TASK BRIEF ▸ Once you reach the line with "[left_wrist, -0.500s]" in the material below, copy each line exactly up to and including the line with "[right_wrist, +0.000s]", and skip the pictures.

EXCERPTED DATA ▸
---------------
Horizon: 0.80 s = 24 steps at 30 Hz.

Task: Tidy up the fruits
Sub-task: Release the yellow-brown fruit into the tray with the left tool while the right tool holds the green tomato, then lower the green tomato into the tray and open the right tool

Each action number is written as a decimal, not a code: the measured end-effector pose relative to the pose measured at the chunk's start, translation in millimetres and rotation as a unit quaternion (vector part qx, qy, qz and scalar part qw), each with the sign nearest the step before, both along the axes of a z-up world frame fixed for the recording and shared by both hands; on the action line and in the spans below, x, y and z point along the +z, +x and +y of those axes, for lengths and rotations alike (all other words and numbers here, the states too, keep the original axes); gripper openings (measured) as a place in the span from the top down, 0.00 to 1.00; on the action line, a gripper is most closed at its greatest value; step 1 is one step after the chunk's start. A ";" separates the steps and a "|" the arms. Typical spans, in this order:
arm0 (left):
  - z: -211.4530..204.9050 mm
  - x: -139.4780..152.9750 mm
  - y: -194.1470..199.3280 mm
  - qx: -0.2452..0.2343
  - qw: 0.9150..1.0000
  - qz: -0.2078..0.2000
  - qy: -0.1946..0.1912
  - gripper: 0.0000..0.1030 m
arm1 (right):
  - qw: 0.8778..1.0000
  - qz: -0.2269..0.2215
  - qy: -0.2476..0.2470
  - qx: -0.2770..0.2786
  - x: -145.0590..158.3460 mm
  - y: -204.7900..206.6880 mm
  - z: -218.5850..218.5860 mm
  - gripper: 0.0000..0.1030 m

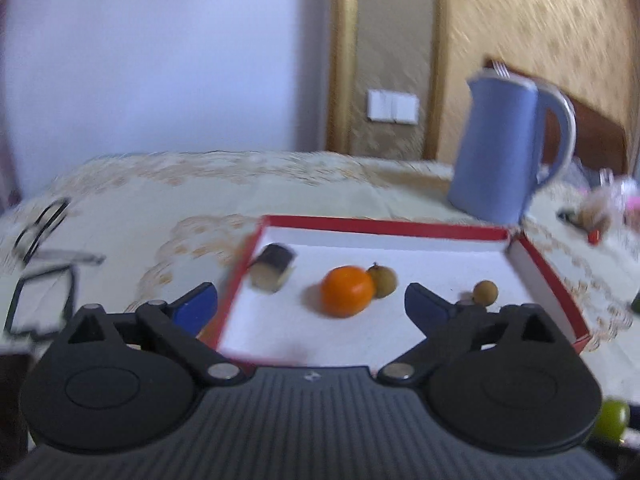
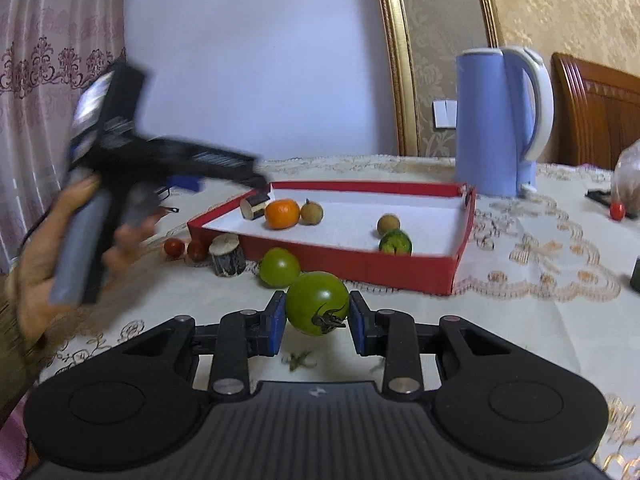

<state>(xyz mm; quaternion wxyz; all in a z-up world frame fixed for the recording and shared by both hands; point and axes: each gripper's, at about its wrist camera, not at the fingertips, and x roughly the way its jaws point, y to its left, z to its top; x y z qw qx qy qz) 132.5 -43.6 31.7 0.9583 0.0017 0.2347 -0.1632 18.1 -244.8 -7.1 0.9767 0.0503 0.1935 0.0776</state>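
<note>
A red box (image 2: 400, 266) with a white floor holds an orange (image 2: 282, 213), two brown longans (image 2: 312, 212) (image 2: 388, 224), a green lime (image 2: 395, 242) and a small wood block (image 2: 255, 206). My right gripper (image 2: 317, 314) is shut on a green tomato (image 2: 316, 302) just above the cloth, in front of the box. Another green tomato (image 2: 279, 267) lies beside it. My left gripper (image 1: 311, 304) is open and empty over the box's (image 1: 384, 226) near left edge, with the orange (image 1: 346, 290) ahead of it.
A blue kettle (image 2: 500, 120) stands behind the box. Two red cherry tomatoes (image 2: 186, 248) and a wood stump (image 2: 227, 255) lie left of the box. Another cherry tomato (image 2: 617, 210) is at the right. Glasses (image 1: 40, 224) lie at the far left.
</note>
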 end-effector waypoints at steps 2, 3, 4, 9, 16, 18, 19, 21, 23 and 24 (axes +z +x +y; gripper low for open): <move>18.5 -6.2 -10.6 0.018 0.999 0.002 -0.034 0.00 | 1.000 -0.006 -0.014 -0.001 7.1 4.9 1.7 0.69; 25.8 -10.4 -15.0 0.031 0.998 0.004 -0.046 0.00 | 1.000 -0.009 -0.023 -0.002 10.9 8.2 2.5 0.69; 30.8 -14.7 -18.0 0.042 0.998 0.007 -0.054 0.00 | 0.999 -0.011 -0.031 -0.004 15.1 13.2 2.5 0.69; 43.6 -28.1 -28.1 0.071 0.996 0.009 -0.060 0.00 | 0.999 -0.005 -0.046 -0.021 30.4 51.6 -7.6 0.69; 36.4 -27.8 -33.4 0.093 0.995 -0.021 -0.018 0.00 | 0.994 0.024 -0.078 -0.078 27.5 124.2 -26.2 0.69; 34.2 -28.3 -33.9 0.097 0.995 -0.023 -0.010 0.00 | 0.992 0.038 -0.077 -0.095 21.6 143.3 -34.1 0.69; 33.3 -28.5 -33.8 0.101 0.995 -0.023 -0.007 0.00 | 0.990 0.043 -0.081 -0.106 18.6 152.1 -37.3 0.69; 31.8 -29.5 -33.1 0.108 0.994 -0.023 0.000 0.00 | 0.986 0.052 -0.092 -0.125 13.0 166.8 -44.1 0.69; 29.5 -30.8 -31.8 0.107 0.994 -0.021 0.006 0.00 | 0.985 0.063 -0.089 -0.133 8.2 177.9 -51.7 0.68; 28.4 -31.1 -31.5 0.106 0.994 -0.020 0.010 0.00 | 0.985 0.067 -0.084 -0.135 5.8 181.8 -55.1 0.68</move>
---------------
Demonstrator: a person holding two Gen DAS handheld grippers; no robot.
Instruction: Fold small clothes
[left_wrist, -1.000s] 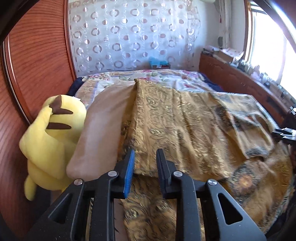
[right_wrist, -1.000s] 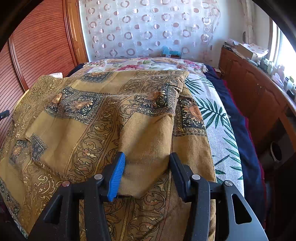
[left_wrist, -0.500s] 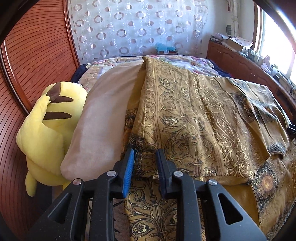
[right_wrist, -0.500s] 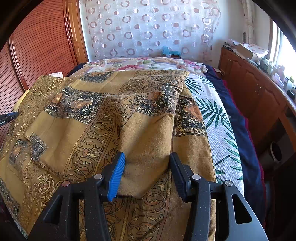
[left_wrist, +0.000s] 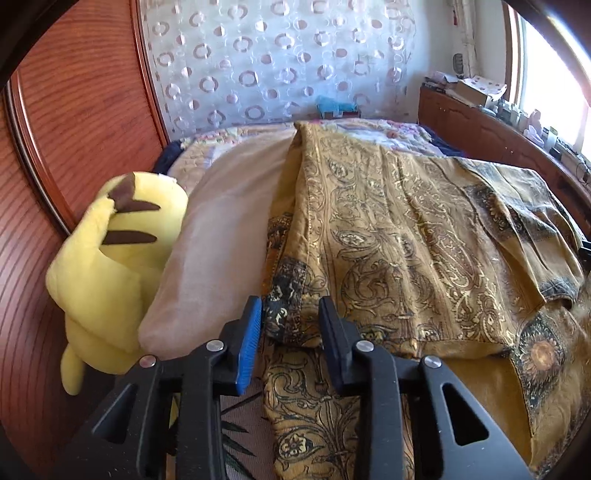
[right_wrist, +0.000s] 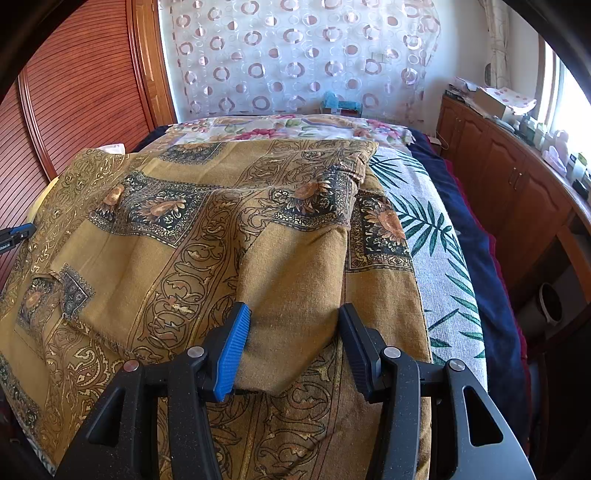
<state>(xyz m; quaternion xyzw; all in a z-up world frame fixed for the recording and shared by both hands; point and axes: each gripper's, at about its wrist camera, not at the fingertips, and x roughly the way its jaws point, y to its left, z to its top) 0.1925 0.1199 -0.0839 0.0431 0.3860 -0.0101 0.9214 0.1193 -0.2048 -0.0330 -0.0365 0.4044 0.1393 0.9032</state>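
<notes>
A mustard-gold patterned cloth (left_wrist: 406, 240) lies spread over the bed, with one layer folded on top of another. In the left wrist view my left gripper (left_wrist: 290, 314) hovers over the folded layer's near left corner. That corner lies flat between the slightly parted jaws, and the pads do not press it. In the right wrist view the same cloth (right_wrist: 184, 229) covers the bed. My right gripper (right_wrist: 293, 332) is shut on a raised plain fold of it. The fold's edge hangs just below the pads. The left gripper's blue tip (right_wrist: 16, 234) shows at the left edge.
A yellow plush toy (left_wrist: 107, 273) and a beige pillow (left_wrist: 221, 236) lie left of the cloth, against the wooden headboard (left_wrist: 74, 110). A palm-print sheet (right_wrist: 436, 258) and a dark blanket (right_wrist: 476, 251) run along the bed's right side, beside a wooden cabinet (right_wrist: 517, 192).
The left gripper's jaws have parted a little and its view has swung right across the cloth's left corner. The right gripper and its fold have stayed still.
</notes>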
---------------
RESPONSE ▸
[left_wrist, -0.500s] 
[right_wrist, -0.500s] 
[left_wrist, +0.000s] 
[right_wrist, +0.000s] 

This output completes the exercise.